Internet of historical things?
According to Digiart, one result of this might be an “Internet of Historical Things”: one where immersive 3D story worlds become a genuine possibility for historical encounters.
It is not uncommon to find museums rendered in Minecraft, lovingly built brick-by-brick by an invisible crowd of tech-savvy fans, as in the British Museum’s Museumcraft, or the shortlisted IK prize entry Tatecraft. Digital media are also impacting the analogue museum experience profoundly, perhaps most playfully evidenced in the world’s first selfie museum, Life in Island, where, unlike some cultural venues, selfie sticks are welcome.
Tatecraft creator Adam Clarke explains his idea.
One question to consider is whether the extension of this activity into the realm of play and the imagination alienates us further from the authentic “aura” of the original, undermining it, devaluing it, or perhaps even exposing its limitations. The rhetoric of authenticity has traditionally been key to the way heritage experiences are packaged and sold to us. Yet “authenticity” is not an objective value – it is always ascribed to (say) an object or a work of art, by some authority.
Museums often recognise this – and have engaged in active exploration of the limits of the authentic. The Museum of Art Fakes in Germany is a prime example, as is the recent Museum of Lies initiative from Incidental and Amgueddfa Cymru – National Museum Wales. Museums have begun to embrace the possibilities of “remix culture”, offering high-resolution artworks (for example) for re-use and circulation. The Rijksmuseum’s Rijksstudio is a beautifully crafted example of how this can work in practice. In my own research, I tend to find the public demonstrate more conservative attitudes than the conservators to such developments.
But these are not really new developments. People have been talking about virtual museums for many years
as ways of allowing visitors access to sites and experiences that would not otherwise be available to them. What is remarkable is how far we have come from the clunky interactivity offered in those early attempts, and the number of ways that online and on-site experiences have begun to blur.
Exploring the line between fact and fiction has an appeal for institutions that have historically been caught up in discussions about origins, preservation and – more recently – restitution.
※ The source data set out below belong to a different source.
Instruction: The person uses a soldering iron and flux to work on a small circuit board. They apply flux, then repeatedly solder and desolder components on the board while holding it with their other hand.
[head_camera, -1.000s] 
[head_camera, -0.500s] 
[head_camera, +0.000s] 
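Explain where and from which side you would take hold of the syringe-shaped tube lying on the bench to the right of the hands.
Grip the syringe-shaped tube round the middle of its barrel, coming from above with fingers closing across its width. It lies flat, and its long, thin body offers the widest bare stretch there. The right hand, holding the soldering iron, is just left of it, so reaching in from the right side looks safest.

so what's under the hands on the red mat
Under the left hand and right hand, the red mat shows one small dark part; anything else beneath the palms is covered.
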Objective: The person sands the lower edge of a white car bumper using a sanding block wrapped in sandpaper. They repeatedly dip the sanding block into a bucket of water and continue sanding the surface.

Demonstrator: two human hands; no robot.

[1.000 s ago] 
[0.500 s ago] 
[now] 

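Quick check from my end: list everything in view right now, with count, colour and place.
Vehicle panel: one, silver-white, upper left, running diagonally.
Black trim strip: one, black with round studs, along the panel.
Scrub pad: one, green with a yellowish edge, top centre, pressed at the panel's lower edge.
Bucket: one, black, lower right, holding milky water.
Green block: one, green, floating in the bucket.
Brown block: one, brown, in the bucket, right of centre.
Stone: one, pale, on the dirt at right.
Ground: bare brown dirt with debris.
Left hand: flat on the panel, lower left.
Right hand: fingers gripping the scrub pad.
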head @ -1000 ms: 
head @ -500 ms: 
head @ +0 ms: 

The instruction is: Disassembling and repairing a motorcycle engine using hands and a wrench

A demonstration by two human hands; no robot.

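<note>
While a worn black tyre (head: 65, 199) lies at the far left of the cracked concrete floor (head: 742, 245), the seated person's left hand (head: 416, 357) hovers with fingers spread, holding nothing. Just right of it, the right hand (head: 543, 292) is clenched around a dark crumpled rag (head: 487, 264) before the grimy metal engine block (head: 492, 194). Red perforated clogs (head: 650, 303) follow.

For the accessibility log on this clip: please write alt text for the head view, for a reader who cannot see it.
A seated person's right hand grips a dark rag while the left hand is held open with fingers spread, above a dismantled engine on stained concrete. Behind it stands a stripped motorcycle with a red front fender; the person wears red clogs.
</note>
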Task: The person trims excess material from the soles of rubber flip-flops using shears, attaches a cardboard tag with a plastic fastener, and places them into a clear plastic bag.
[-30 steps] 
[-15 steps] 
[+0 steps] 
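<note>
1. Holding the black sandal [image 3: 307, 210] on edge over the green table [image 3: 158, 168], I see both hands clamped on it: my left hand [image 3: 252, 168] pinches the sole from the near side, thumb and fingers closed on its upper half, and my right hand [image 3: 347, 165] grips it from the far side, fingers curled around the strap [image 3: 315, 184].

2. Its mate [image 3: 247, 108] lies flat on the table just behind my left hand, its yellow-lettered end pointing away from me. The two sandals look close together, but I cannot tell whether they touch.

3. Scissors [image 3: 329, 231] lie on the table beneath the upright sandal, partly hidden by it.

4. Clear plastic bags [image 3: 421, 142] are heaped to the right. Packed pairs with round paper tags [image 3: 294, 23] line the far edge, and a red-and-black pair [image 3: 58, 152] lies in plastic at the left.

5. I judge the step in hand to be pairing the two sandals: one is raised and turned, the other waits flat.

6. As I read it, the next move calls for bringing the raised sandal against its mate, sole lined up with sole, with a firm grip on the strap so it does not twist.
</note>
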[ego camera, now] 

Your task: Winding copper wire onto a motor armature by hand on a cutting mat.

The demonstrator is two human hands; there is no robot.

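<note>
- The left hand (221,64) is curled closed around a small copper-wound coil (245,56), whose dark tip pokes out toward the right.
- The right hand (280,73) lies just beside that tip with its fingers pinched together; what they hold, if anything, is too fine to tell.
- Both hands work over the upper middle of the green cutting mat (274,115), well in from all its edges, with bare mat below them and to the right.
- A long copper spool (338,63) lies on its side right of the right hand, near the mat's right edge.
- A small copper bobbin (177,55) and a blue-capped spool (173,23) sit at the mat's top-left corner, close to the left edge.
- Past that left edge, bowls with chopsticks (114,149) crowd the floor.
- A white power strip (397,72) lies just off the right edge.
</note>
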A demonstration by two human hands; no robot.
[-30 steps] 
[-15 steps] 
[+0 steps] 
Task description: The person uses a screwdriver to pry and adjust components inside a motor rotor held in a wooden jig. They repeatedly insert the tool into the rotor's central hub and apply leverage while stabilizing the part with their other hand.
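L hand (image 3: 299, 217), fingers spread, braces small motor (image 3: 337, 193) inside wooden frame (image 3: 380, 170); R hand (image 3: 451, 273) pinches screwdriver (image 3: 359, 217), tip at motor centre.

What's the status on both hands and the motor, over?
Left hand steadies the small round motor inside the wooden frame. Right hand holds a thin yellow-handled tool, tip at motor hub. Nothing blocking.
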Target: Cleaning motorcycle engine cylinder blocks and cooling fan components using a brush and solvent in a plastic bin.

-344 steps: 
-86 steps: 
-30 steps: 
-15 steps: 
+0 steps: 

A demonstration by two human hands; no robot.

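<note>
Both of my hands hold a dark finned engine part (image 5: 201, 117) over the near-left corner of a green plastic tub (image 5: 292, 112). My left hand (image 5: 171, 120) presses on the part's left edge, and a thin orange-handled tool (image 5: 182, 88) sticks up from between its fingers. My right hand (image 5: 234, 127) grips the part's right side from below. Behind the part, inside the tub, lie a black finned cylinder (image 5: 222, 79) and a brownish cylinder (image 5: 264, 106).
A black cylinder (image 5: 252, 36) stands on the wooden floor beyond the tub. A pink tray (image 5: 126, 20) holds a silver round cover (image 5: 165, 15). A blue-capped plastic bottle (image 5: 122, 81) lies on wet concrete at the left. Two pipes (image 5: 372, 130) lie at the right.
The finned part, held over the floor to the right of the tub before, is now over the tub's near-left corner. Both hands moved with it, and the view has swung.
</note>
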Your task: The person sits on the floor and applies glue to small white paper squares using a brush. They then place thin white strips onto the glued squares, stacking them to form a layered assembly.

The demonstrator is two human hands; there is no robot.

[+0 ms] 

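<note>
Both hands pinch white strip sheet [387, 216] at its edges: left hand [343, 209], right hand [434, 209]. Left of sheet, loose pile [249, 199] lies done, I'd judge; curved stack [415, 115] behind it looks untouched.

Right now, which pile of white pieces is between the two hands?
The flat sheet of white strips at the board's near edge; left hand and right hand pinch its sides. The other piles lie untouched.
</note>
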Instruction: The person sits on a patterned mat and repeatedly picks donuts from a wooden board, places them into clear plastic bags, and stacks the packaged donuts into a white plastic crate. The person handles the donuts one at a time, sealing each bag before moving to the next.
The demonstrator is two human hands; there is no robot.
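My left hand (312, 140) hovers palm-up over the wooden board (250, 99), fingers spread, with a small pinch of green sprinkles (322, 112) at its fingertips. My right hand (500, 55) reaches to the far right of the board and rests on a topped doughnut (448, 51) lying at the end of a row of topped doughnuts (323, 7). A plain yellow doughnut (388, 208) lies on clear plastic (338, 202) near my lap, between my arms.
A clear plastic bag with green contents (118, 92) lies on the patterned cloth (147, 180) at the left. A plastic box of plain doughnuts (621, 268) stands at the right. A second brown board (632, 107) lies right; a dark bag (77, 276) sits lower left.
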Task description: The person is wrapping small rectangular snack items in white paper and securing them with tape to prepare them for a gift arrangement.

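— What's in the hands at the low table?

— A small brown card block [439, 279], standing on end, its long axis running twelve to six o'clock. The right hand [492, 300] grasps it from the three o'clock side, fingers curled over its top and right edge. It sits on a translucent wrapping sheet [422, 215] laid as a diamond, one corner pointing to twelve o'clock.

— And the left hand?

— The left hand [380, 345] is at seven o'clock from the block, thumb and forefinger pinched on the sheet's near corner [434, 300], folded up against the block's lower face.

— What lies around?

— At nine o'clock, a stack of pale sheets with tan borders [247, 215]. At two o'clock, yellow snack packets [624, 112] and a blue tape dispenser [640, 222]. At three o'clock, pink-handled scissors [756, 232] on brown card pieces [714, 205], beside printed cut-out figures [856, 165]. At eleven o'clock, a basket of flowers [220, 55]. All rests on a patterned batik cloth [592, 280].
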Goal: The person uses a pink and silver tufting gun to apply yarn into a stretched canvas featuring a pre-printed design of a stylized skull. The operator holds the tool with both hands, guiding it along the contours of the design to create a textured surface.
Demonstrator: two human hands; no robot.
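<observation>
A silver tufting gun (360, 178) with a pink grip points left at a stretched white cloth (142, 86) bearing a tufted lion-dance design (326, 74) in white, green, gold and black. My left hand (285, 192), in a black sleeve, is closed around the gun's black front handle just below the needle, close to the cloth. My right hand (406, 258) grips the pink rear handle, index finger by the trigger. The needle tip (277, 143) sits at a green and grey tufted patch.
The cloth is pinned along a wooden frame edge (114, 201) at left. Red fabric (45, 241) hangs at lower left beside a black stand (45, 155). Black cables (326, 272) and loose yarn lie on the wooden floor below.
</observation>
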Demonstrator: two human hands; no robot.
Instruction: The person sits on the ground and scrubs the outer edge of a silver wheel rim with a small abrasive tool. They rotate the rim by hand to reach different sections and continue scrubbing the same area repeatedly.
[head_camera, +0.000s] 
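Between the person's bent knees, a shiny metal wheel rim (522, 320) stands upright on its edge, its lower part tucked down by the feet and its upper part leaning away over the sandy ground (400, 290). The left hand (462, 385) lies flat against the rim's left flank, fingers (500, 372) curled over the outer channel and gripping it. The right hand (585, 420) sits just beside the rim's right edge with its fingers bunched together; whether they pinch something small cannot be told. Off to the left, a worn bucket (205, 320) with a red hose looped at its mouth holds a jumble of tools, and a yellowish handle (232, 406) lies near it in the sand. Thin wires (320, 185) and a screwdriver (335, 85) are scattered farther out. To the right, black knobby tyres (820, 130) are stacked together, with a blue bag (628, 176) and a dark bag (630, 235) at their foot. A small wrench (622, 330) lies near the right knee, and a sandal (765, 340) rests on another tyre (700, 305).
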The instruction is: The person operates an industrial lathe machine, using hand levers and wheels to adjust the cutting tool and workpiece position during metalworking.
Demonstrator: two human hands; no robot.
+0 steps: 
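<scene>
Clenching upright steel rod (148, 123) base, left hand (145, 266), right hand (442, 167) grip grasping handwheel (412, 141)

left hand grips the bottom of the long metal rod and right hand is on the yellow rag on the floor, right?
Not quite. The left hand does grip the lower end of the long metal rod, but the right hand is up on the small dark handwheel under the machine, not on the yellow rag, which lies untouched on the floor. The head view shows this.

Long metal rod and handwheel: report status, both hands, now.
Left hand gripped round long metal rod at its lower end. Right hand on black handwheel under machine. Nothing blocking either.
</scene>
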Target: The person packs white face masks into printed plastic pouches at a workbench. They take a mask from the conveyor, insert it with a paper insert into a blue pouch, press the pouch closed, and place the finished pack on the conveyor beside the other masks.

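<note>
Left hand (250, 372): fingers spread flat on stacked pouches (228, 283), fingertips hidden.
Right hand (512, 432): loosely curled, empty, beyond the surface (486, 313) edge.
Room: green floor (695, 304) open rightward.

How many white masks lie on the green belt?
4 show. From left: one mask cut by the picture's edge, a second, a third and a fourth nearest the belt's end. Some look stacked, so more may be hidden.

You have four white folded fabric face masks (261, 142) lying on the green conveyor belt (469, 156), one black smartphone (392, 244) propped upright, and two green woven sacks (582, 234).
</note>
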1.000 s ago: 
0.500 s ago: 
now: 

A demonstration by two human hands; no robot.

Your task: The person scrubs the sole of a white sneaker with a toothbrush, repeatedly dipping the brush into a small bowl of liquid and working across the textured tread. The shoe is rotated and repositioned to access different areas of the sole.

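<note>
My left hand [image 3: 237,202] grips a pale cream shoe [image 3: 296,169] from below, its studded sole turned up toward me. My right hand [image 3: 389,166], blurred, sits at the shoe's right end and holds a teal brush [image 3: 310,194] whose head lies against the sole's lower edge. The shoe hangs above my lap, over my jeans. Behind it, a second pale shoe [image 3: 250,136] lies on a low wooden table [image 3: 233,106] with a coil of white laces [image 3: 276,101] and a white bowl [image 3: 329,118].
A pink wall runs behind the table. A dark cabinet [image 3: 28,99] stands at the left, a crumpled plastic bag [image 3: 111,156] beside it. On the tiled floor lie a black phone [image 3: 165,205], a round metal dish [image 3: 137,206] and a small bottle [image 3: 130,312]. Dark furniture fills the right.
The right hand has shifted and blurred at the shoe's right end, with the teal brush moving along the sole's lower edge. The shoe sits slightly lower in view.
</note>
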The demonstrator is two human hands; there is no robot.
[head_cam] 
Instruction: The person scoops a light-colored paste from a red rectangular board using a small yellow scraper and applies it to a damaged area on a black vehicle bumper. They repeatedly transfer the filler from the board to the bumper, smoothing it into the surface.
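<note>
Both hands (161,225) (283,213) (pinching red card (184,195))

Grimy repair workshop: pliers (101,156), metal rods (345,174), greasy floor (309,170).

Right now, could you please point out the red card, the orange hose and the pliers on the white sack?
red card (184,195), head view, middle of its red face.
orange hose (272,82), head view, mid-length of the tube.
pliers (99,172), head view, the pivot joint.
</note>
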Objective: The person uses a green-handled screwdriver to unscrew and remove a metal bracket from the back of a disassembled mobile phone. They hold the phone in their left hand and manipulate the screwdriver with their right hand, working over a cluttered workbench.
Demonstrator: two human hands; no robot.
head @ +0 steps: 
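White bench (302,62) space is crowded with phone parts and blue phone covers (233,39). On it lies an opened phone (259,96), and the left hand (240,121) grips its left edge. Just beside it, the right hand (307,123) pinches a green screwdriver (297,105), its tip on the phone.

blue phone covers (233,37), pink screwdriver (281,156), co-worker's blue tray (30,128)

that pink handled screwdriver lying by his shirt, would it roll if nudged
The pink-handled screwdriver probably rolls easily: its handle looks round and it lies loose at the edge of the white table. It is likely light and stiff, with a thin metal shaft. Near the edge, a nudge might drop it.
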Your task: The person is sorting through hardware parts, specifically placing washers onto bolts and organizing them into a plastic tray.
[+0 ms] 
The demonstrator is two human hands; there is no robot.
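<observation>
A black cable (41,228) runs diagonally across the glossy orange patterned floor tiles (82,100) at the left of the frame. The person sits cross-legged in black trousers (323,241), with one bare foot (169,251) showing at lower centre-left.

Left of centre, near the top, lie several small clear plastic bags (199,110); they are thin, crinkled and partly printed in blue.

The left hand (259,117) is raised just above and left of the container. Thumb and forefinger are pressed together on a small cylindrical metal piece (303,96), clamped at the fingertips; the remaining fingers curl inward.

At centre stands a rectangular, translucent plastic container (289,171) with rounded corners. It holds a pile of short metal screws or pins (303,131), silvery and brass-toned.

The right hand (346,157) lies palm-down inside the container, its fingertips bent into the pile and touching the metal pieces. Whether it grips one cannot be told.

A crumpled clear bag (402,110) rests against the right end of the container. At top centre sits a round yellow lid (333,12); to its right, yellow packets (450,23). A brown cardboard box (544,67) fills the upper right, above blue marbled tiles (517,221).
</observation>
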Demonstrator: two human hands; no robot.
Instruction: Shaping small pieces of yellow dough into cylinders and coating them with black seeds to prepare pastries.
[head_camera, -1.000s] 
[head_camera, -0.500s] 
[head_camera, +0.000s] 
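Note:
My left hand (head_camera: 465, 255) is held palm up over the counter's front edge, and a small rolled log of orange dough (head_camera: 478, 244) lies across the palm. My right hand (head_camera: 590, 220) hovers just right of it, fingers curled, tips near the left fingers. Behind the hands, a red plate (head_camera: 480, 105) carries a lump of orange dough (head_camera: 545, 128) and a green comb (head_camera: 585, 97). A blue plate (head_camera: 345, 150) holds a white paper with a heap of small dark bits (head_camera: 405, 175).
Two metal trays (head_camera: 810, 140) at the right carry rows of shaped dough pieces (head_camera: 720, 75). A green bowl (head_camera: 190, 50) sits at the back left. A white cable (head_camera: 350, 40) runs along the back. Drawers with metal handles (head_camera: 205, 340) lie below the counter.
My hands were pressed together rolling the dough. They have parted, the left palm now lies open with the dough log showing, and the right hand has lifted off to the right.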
Being able to test new forms of reality raises fascinating and far-reaching issues – which museums and galleries are not shying away from.
For instance, there are a host of ethical concerns around recreation and representation. These developments open up new avenues for debate about the restitution of cultural artefacts: if I can 3D print the Elgin Marbles or build them in Minecraft, does that complicate the discussion about their ownership, or make it more straightforward?
Throughout 2015, the wars in Ukraine, Syria and Iraq have continued to claim lives and displace millions. Alongside the shocking human toll of these conflicts, there is a growing concern about the cultural losses being inflicted on these ancient civilisations. Footage shot by drones in Syria has given us unprecedented access to, and evidence of, the destruction of cultural heritage in those parts. UNESCO have launched an emergency initiative to safeguard Syrian cultural heritage.
Michael Danti of the Syrian Heritage Initiative at the American Schools of Oriental Research has said that these developments are “the worst cultural heritage emergency since World War II”. Tourism cannot take the same form again in countries that have seen that level of devastation. Here we see how technologies can be used not only to document the making – and unmaking – of heritage, but also to rebuild it; both materially and in the imagination.